Work instruction - Write out all of the lines below, exactly and completely.

Stored data -
#####
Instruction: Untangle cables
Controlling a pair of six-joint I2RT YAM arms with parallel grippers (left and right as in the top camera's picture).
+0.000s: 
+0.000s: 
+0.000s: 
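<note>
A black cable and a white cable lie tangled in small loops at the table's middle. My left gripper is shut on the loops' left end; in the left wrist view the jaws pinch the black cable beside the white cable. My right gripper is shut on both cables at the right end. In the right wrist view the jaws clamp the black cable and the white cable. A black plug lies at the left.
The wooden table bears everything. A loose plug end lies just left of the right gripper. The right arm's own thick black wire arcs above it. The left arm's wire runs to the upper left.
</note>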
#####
Solved problem -
Instruction: Untangle cables
Controlling a pair of six-joint I2RT YAM arms with parallel grippers (left and right as in the top camera's picture).
+0.000s: 
+0.000s: 
+0.000s: 
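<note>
A black cable and a white cable lie tangled in small loops at the table's middle. My left gripper is shut on the loops' left end; in the left wrist view the jaws pinch the black cable beside the white cable. My right gripper is shut on both cables at the right end. In the right wrist view the jaws clamp the black cable and the white cable. A black plug lies at the left.
The wooden table bears everything. A loose plug end lies just left of the right gripper. The right arm's own thick black wire arcs above it. The left arm's wire runs to the upper left.
</note>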

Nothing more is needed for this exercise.